TFP growth by country.JPG

Consumer Attitudes toward Big Food circa 1900

I've been reading an advanced copy of Maureen Ogle's new book, In Meat We Trust: An Unexpected History of Carnivore America .  I'm about half way through, and so far it is fantastic.  

In one section, Ogle writes about Americans' attitudes toward meat packers in the early 1900s:  

Americans insisted on access to cheap food, regardless of its true cost, but believed the worst of those who made that cheap food possible and abundant

Is it any different today?  By the way, when she's referring to "true cost" she doesn't mean externalities - she's talking about the material costs of raising beef and getting it to market, which the average consumer under-estimates.  

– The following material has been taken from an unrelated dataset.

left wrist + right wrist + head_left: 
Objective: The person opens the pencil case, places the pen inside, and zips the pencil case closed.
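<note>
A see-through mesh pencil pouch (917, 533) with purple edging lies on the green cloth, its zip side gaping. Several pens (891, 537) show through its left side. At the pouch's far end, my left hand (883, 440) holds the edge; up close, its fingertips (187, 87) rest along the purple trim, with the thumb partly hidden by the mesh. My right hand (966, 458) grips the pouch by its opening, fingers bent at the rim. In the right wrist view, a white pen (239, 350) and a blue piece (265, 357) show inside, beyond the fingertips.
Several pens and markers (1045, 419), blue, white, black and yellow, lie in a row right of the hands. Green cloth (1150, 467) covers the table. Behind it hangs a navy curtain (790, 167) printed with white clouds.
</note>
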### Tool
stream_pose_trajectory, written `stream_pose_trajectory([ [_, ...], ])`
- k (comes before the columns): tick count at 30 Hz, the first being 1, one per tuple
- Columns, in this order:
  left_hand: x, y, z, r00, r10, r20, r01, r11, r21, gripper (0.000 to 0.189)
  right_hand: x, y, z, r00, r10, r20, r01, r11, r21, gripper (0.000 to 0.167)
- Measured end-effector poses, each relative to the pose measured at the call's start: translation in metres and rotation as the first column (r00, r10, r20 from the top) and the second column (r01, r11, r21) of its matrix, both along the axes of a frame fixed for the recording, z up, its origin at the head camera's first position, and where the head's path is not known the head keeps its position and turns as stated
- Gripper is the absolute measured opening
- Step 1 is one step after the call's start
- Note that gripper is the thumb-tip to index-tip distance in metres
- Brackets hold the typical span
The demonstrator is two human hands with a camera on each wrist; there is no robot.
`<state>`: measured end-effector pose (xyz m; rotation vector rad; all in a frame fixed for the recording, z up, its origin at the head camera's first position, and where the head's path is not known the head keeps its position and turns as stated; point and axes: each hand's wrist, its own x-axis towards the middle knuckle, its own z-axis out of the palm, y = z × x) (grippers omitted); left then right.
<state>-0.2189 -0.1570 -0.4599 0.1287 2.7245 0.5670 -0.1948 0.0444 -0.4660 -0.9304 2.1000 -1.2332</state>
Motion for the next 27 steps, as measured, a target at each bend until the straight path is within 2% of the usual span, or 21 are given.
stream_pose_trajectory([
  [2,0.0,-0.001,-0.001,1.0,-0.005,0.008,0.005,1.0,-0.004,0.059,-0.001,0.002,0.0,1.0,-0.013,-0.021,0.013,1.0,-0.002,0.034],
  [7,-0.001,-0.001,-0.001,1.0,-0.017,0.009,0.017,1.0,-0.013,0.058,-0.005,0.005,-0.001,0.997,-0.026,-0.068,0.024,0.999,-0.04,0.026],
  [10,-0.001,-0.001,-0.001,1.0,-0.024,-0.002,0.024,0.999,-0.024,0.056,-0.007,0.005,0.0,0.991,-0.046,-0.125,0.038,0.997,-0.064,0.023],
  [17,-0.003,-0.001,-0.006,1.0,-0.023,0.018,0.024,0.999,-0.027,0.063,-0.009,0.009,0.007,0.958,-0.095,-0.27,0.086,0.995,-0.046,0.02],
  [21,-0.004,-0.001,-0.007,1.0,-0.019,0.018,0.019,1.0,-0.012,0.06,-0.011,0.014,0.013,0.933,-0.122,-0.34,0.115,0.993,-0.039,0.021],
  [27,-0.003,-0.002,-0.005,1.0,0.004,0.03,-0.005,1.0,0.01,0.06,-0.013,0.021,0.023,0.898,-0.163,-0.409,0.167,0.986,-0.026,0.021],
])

She also cited a magazine article written around the same time about by a journalist who actually understood the the effects brought about by the Swift meat packing company:  

“We make great outcry against the concentrated bigness of the packers, yet the probability is that we would make yet greater outcry if the modern system of food supply were suddenly cut off and we were put back on the basis of local butcher-shops.” He was right. in the United States, the mechanisms of food supply were so efficient that they had become taken for granted  —  and when it came to food, Americans took nothing for granted so much as low price. 

They say that the more things change, the more they stay the same.  Here we are a hundred years later, and it remains the case that the mechanisms of food supply are so efficient that they are taken for granted.